We are thrilled to announce the publication of our first book, Towards Convivial Sciences: Uniting Strands of Critical Inquiry, which is the result of our collaborative project on critical science and the obstacles to its flourishing.

 

We have also written a response in the consultation on the special law for "new" genetic engineering technologies, the "Federal Act on Plants from New Breeding Technologies".

 

Best regards, the executive directors,

Tamara Lebrecht & Ephraim Pörtner


1. Towards Convivial Sciences

New Book of Critical Scientists Switzerland


Our book "Towards Convivial Sciences: Uniting Strands of Critical Inquiry" is out now.

 

This book takes a critical look at the dominant model of science: shaped by colonialism, imperialism, a belief in human control over nature, and economic pressures. It reveals how this model—purportedly neutral and universal—is in fact deeply political and reductionist. We ask what other forms of science we might aspire to. Bringing together decolonial, feminist, and ecological perspectives, we propose more democratic, humble, and pluralistic ways of knowing and researching the world: convivial sciences.

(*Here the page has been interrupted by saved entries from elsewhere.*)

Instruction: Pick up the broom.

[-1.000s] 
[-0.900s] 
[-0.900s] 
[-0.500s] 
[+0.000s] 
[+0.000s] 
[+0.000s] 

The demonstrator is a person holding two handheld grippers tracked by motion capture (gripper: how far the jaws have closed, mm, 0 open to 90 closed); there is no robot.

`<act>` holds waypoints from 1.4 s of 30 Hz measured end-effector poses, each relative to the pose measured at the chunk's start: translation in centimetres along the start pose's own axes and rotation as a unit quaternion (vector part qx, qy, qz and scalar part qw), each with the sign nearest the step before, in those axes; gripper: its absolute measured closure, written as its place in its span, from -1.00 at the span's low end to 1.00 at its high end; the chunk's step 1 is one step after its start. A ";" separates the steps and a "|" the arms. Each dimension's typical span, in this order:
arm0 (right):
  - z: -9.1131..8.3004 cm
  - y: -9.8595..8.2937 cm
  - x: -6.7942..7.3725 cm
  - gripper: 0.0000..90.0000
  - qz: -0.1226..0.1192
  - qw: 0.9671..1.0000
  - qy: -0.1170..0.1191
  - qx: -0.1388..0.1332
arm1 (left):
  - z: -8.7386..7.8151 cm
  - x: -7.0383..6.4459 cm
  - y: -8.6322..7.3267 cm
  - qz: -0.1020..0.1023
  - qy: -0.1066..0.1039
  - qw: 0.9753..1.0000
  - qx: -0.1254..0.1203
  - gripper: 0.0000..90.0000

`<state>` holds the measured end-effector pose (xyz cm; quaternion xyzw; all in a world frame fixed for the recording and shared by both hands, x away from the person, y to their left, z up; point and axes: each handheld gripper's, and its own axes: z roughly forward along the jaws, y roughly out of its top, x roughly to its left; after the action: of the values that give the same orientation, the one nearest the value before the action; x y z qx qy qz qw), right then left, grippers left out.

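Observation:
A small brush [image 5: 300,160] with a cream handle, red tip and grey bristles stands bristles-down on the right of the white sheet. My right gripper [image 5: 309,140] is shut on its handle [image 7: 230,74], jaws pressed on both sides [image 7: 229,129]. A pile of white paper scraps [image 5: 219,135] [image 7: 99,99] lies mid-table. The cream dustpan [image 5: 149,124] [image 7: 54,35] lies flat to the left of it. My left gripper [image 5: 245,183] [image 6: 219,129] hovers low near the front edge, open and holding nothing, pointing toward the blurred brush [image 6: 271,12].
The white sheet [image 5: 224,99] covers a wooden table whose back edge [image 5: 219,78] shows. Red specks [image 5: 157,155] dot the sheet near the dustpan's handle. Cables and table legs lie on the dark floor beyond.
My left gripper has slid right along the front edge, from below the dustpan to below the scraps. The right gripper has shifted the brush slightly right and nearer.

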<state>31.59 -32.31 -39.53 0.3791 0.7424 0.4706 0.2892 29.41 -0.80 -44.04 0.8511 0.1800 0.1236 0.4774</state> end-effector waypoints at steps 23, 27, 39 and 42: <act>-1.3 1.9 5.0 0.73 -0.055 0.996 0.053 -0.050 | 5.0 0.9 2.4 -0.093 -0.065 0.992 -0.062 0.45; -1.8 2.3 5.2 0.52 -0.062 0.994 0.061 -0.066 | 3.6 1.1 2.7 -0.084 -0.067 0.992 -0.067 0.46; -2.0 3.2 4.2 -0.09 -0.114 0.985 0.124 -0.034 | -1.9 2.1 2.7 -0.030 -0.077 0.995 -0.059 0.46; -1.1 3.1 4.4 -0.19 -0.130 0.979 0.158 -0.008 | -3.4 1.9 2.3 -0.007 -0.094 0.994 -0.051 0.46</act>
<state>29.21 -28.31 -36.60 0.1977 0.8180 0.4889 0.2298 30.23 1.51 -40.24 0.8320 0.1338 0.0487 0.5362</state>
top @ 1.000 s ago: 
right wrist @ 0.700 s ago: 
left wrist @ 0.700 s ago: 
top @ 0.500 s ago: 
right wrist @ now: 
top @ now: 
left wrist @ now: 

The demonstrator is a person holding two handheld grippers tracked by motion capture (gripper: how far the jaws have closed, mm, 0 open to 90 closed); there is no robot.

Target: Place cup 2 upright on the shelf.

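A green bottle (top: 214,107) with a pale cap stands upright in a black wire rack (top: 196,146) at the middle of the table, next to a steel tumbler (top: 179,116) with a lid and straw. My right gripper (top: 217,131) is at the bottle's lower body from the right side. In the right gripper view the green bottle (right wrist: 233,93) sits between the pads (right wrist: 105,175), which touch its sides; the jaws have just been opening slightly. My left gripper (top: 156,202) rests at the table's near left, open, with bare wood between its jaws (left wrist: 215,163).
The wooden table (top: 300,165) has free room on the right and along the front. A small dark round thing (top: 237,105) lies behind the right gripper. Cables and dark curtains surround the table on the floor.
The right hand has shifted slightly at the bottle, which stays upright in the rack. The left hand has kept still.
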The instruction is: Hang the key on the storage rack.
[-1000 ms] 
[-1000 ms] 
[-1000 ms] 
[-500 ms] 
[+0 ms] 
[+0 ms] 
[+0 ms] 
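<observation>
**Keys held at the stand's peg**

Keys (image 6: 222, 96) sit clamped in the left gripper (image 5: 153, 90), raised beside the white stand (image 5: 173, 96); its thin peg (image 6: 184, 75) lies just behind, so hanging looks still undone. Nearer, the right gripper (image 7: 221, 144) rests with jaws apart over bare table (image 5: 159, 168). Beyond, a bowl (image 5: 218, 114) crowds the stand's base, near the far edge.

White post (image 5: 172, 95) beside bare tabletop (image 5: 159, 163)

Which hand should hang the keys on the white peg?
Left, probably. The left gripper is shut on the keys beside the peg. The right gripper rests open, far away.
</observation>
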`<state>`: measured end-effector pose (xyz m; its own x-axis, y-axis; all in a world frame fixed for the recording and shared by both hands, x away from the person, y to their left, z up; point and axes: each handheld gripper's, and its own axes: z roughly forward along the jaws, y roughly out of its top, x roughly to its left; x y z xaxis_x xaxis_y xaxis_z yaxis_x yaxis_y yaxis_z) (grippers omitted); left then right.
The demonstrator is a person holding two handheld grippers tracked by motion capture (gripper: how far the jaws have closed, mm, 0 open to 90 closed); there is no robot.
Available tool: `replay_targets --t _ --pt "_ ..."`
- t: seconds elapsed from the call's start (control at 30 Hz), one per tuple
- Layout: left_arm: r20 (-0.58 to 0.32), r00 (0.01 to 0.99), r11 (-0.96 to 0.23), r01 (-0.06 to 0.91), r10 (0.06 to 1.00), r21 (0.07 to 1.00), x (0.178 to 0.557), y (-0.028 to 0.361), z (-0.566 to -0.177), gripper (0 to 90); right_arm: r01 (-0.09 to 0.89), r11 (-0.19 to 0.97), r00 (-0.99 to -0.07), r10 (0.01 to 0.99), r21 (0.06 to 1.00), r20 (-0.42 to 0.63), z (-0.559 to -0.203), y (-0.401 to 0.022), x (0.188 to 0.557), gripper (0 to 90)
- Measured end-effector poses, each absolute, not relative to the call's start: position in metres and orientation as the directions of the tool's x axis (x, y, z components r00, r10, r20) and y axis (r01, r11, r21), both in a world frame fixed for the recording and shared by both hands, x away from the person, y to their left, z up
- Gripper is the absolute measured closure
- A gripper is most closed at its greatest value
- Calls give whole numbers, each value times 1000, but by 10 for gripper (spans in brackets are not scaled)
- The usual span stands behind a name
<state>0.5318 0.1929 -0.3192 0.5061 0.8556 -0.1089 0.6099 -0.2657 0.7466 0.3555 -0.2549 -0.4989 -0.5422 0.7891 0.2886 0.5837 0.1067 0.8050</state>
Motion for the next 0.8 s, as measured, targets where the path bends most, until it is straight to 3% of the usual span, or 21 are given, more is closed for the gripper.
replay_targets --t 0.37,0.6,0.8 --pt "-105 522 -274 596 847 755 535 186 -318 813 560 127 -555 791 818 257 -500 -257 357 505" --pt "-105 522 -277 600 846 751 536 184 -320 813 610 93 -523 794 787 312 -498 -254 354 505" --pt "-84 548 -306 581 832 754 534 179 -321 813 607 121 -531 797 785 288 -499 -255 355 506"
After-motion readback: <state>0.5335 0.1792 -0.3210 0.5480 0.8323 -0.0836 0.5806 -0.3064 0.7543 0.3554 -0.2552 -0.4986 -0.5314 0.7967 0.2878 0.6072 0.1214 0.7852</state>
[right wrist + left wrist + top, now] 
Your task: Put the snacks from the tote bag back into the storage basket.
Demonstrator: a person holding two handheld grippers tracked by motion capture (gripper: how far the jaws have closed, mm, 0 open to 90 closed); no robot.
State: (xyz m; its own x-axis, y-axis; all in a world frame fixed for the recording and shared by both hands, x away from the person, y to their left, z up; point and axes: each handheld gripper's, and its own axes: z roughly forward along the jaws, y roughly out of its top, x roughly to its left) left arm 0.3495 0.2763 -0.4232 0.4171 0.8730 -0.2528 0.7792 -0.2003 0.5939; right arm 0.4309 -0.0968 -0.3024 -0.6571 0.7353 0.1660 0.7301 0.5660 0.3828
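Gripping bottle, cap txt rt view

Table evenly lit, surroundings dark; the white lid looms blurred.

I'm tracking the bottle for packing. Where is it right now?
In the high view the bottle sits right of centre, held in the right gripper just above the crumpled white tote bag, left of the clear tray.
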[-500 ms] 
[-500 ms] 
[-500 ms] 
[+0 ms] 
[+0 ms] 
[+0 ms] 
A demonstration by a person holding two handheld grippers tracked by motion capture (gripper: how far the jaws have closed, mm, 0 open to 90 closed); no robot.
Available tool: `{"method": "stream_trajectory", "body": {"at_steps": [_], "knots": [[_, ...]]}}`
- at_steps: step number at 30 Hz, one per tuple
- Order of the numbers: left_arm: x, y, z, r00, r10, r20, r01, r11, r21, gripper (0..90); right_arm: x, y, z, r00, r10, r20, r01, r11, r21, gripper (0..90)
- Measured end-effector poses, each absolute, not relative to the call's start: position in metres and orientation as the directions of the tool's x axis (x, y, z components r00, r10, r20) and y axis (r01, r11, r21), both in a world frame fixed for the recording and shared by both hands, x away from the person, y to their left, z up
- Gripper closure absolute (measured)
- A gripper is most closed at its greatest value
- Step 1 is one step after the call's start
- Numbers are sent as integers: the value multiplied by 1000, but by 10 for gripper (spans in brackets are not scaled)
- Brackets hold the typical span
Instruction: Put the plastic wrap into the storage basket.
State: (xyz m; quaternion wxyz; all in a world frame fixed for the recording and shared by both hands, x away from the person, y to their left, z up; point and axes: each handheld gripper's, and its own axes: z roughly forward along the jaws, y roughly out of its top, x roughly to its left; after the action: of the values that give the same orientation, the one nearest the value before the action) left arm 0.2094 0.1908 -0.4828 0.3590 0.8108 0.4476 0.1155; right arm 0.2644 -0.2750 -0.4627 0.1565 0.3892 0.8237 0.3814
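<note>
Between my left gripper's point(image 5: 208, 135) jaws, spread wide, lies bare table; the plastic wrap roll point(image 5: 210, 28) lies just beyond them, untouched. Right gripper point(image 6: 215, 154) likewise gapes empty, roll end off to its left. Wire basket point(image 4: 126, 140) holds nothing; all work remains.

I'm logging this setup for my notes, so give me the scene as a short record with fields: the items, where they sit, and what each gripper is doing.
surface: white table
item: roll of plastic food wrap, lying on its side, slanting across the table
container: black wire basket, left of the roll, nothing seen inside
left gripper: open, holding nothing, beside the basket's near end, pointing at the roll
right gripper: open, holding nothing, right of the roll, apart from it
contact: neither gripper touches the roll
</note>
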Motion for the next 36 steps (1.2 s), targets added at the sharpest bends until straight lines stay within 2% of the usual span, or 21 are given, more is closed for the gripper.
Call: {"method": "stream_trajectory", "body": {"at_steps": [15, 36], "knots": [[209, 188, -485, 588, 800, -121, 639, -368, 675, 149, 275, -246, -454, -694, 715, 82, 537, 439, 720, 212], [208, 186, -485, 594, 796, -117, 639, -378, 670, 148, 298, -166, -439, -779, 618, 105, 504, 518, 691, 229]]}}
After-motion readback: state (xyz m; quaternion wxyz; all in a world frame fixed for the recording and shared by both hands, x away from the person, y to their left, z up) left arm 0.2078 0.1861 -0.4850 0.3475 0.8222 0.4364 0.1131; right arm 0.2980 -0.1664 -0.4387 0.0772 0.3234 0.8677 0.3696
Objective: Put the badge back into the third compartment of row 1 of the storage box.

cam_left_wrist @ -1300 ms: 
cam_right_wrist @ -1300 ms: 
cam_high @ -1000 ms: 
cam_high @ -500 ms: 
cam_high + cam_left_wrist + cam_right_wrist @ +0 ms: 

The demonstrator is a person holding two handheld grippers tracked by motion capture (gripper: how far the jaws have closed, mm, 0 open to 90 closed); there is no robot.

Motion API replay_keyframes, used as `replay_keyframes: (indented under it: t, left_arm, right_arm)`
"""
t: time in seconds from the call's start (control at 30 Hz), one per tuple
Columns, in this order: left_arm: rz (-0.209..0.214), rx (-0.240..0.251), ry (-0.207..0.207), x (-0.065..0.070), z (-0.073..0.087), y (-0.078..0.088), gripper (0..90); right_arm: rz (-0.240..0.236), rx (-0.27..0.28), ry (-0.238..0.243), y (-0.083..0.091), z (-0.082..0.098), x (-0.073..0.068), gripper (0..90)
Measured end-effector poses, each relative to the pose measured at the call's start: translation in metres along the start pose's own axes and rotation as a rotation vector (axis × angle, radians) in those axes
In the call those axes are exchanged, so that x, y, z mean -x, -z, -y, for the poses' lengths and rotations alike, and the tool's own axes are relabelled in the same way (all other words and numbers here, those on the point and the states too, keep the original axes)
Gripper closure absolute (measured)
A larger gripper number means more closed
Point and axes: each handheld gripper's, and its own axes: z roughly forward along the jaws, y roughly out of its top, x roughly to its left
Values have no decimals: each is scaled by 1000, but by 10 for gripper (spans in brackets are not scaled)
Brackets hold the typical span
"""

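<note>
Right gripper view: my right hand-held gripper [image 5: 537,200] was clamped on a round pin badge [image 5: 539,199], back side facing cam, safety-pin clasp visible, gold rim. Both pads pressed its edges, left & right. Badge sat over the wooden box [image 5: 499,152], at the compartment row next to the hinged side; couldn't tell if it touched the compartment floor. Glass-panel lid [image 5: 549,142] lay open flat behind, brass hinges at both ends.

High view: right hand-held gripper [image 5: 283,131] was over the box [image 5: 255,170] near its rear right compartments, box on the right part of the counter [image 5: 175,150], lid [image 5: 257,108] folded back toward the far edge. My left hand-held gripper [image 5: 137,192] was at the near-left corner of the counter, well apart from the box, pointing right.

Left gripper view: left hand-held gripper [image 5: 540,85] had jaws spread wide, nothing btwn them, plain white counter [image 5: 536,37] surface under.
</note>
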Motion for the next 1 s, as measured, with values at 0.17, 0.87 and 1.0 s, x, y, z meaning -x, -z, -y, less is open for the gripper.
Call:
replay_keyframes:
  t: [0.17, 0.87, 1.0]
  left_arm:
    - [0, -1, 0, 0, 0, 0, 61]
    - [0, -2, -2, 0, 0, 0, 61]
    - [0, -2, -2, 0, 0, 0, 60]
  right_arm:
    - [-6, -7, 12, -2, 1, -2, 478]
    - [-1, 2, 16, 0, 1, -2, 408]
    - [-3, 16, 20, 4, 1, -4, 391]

2. CSS Response to the Federal Consultation on the

"New Breeding Technologies Act, NZTG"

To Federal Councilor Rösti & the Federal Office for the Environment

 


There's no scientific basis for a special law: 'new' genetic engineering is still genetic engineering; the term 'new breeding technologies' is misleading, as is the justification for a special law.

 

With the proposed 'Federal Act on Plants from New Breeding Technologies' (the Breeding Technology Act, or NZTG for short), the Federal Council is accommodating the genetic engineering lobby's wish to avoid regulating organisms modified by targeted genetic engineering techniques (such as CRISPR-Cas9) under the existing Genetic Engineering Act (GTG). However, this would be problematic both legally and scientifically.